Friday, June 6, 2014

Organizing Sewing Patterns

I have been slowly fine-tuning the way I organize my studio. One of the challenges have been how to best organize my sewing patterns, and I have recently started using a method that has really been working well for me. Over the years I have used several methods to keep my patterns organize; however, for one reason or another they did not work for my purposes so I decided to try something new.

I wanted to keep things simple, organized and intuitive. I also wanted to be able to see my patterns at a glance, and as such using manila envelopes (which I have tried before) was not an option. Finding a method to separate the patterns into categories was also on my list. I wanted to use something that will work well with daily handling and can be easily relabelled when needed.

I found these black plastic binders (Oxford - Black #57722) at the dollar store. They have just the right amount of structure, flexibility, are easy to clean, and the price was .50 cents per binder. I got four divider tabs from each binder. I made the labels with my labeller and placed them over a strip of lime green polka dot washi tape for a burst of colour. I will be relabeling them in the future for a more uniformed look, but for now they work.

I have a few clear resealable plastic bags that I am testing out to store the individual patterns. The idea is to place a pattern in one of these bags to protect the envelope and to easily see the pattern. The bags are the just a little bigger than the patterns, so they fit perfectly. They have been working quite well; even after the pattern has been cut everything fits nicely. I have also started a binder where I store a copy of the pattern in plastic sheet protectors so that I can catalogue what I have in my collection.

All of the commercial sewing patterns I currently have fit into two draws. There are approximately 200 patterns, some of which are for the sewing classes I teach. There are still lots of room for more patterns if needed. I have chosen to store these patterns separate from the ones I design and I am still thinking of a better way to organize those patterns (future post!).

I hope that sharing this has been helpful and will spark some ideas on how you can approach your pattern organization. I am guessing that I will make some changes in the future, but for now I am happy with the results. I think that is important to be flexible and to think of how you will incorporate new patterns as your collection grows. There are also lots of ideas available and with a little planning; the right organizing solution is always within reach.
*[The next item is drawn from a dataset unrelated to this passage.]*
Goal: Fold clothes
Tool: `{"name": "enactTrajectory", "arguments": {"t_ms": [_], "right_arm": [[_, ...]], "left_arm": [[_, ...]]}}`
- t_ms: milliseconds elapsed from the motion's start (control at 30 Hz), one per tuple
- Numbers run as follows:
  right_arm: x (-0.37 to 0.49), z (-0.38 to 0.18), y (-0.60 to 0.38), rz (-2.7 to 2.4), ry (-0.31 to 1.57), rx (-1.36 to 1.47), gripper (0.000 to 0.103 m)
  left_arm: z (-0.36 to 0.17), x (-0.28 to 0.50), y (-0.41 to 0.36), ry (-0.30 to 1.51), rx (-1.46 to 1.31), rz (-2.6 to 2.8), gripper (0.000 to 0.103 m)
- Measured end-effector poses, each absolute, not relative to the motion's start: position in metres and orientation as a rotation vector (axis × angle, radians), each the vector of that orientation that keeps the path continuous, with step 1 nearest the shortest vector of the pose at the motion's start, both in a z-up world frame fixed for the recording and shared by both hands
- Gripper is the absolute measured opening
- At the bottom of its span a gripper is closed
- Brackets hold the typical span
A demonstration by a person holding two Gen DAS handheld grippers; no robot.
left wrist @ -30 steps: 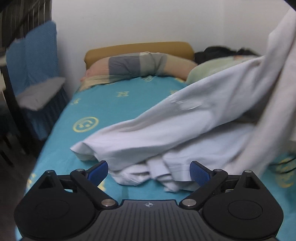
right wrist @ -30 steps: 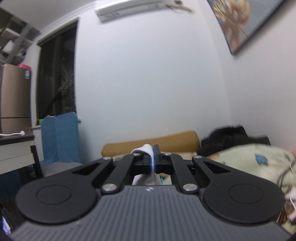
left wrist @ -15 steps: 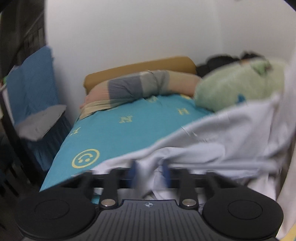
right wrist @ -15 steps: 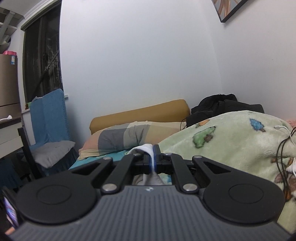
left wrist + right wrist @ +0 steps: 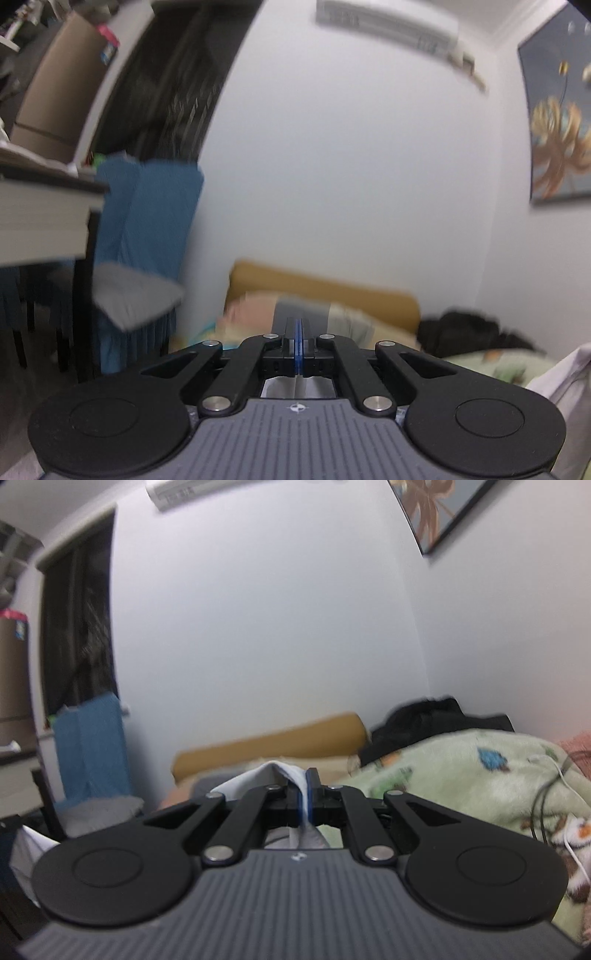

  1. Thank you for this post. I love your pattern organization method. So many sewing sites suggest removing the pattern and instructions from the envelope and store that in a binder and the pattern in mailing envelopes. Like you I would prefer to keep everything together and just make a copy of the envelope. Thank you for sharing your method.

    1. It is my pleasure. I really hope that it will be helpful and work well for you. Thanks for the visit and comment. :-)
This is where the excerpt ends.